Pode acontecer também que, se chegar a hora e for necessário escolher um substituto para Machado, a oposição não consiga fechar acordo sobre um candidato e acabe concorrendo dividida.

“O pior para a oposição seria que talvez algum grupo escolhesse não participar das eleições e apelasse a um boicote e outro grupo escolhesse participar. E desse último grupo poderiam surgir um único candidato ou vários”, afirma Seijas.

“Esta opção significaria a divisão da oposição e afetaria significativamente as eleições”, completa.

Nessa perspectiva, o especialista considera que o principal objetivo do governo Maduro antes das eleições é dividir a oposição.
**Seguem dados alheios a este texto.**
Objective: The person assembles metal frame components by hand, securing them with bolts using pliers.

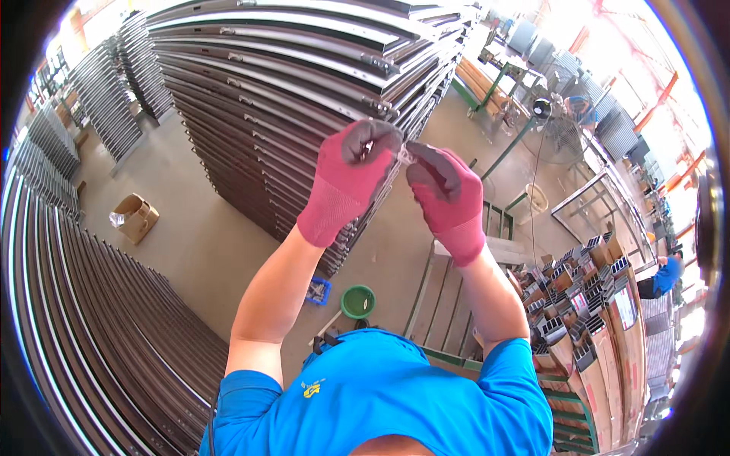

“Se ele conseguir isso, o caminho para as eleições presidenciais de 2024 ficará bastante claro”, afirma o pesquisador.

“E esses são os passos que Maduro sempre vai tentar dar. Não permitir que María Corina Machado vá nessa direção, assim como o surgimento de outros candidatos com o rótulo de oposição, mas de legitimidade duvidosa, que também são promovidos pelo governo justamente para tentar dividir a oposição”, diz ele.

Neste contexto, Machado enfrenta um dilema: se não for autorizada a concorrer, ela poderia apoiar um substituto, mas também poderia optar por ignorar todo o processo, o que levaria a um cenário como o de 2018, quando a maior parte da oposição se absteve no pleito devido à falta de garantias eleitorais, enquanto alguns candidatos minoritários concorreram.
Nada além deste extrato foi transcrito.